You are asked to filter the data below and copy every line holding "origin".

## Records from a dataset
● ● ●

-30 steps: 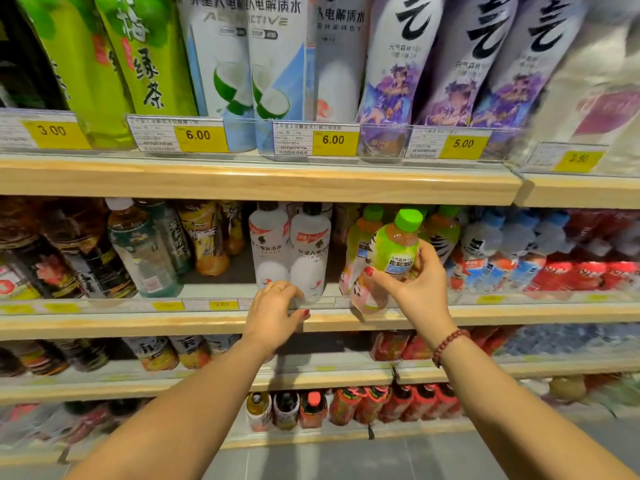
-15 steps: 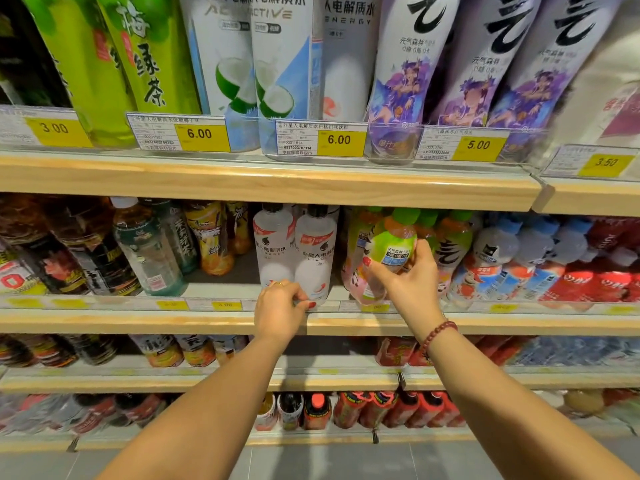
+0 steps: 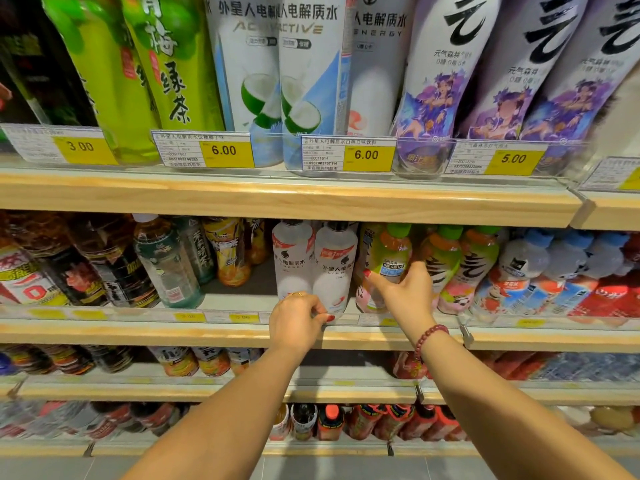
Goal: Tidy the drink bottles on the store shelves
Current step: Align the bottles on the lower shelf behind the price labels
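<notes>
A green-capped bottle with a green and pink label stands at the front of the middle shelf, in a row of like bottles. My right hand is wrapped around its lower half, thumb on the left side. My left hand rests on the shelf's front rail, fingers curled against the price strip, just below two white electrolyte bottles. It holds no bottle.
Tea bottles fill the middle shelf's left, blue-capped bottles and red ones its right. A gap lies behind the tea, left of the white bottles. Tall bottles stand on the upper shelf with price tags. Lower shelves hold more drinks.
My right hand has pushed the green-capped bottle back from in front of the shelf into its row. My left hand has stayed on the rail.
</notes>
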A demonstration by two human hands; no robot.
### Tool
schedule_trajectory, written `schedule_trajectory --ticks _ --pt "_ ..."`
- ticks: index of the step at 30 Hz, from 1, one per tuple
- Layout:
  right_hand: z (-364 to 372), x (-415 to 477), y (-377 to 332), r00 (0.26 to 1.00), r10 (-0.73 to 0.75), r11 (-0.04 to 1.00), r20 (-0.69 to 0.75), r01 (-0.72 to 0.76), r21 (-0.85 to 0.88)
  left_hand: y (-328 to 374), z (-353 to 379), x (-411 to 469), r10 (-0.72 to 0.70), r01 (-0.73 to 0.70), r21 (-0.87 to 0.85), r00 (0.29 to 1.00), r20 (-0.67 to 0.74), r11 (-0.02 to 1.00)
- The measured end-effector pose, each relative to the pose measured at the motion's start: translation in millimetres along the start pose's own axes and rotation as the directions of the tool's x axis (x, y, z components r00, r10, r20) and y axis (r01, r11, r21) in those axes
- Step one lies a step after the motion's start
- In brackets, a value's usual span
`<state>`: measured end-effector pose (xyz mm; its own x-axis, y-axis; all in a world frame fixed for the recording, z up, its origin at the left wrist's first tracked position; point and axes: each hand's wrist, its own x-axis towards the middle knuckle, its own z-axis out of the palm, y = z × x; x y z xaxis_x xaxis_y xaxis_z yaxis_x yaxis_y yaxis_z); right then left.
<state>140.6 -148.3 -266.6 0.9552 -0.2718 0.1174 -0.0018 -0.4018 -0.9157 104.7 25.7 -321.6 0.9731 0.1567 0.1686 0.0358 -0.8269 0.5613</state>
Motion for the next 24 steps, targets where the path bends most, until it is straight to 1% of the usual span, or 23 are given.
schedule_trajectory --ticks 2,5,10,13,16,19,21,24 --pt "-0.4 2.8 0.9 1.0 0.027 0.997 -0.01 -0.028 -0.068 -1.1 1.2 0.4 0.016 -0.016 0.009 1.0 -0.004 1.0" --pt "-2.8 5.8 2.5 1.0 0.023 0.986 0.019 -0.02 -0.167 -1.9 2.3 0.8 0.026 -0.026 0.021 1.0 -0.013 0.999" --pt "-3.9 -0.9 17.1 1.0 -0.012 0.986 0.024 0.016 -0.163 -4.8 2.4 0.3 0.042 -0.041 0.045 0.999 -0.025 0.998" --pt "2.6 -13.7 34.4 0.999 0.026 0.993 0.037 -0.021 -0.114 -5.7 2.8 0.3 0.051 -0.049 0.055 0.998 -0.038 0.997" --pt "10.1 -19.4 41.3 0.998 0.061 0.994 -0.029 -0.063 -0.088 -5.8 3.7 0.4 0.06 -0.057 0.056 0.997 -0.05 0.997" --pt "13.5 -16.9 40.1 0.997 0.027 0.991 -0.078 -0.037 -0.132 -6.1 4.0 0.4 0.059 -0.056 0.066 0.997 -0.05 0.996" --pt "13.6 -16.9 40.7 0.997 -0.002 0.988 -0.073 -0.009 -0.157 -6.3 4.2 0.2 0.054 -0.051 0.069 0.997 -0.053 0.996" --pt "12.7 -17.5 45.2 0.998 -0.041 0.988 -0.053 0.033 -0.151 -5.8 3.5 0.0 0.051 -0.047 0.069 0.997 -0.058 0.997"
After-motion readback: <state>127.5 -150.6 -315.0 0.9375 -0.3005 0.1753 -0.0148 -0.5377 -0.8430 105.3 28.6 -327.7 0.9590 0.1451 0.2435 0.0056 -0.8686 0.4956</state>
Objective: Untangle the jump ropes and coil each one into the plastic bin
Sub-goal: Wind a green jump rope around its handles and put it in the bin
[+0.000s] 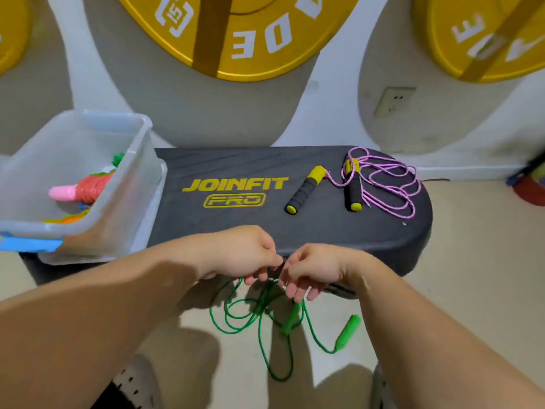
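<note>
**Before a JOINFIT PRO board, two hands on a green rope**

Against the wall, a yellow weight plate (236, 39) shows the letters "ADE" and a "15" mark. Below it, a black board (236, 163) reads "JOINFIT PRO". A clear plastic bin (124, 184) at its left end holds bundled ropes (91, 187). A purple jump rope (305, 190) lies loose at the right end. In front, the left hand (244, 255) and right hand (312, 270) each pinch the green jump rope (349, 332), its loops and handles dangling toward the floor.
</note>
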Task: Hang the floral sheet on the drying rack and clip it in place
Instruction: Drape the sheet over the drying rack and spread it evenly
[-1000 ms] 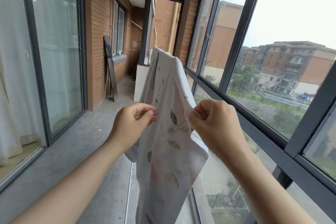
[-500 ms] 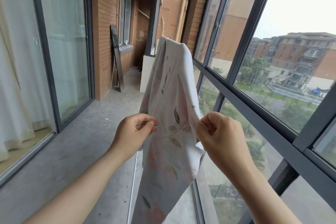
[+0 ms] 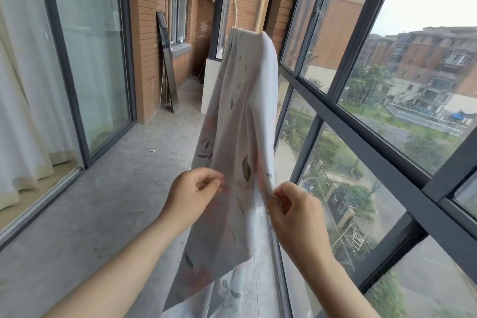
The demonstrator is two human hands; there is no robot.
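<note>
Floral sheet (image 3: 240,116) held between two grips.
Left grip (image 3: 191,196) and right grip (image 3: 296,210) each pinch an edge; cloth rises on their far side, hangs below.

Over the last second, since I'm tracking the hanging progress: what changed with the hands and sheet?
The left hand and right hand drew back, farther from the draped top of the floral sheet, so more cloth stretches between. Unchanged: each hand pinches a sheet edge, nothing let go; the top stays draped.

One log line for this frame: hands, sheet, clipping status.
left hand: pinches sheet edge | right hand: pinches opposite edge | sheet: top draped up high, rest hanging | clipped: not visibly
</note>
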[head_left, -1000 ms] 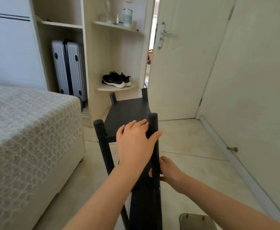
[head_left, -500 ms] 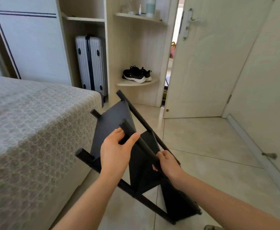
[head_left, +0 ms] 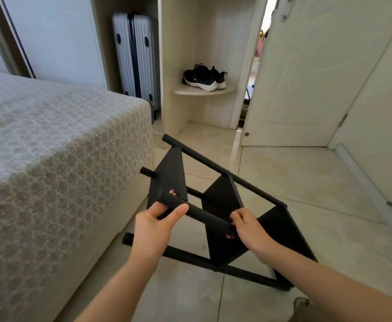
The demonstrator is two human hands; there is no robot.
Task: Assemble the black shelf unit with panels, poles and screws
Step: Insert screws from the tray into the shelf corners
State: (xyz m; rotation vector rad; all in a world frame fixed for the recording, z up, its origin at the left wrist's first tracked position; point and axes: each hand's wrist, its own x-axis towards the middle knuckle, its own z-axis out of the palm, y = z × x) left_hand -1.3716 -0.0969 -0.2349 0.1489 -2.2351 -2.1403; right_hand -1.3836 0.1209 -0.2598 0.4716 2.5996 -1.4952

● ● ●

## Output of the exercise
`<state>`: measured end-effector pose (xyz mm; its own x-axis, y-axis; all in a world frame fixed for the recording, z up, its origin at the left wrist's first tracked position; point and axes: each hand's wrist, its own x-axis towards the middle knuckle, its own z-axis out of the palm, y = z × x; x y z xaxis_x xaxis_y xaxis_z yaxis_x yaxis_y yaxis_z); right then left.
State: (xyz m; rotation vector rad; all in a world frame fixed for the recording, z up, its origin at the left wrist's first tracked position; point and axes: each hand's wrist, its own x-axis towards the middle knuckle, its own z-axis out of the palm, y = z × x) left_hand -1.3716 -0.0969 -0.2349 0.1489 -2.2351 -2.1403; right_hand -1.3836 0.1209 -0.2598 0.4716 2.5996 -1.4952

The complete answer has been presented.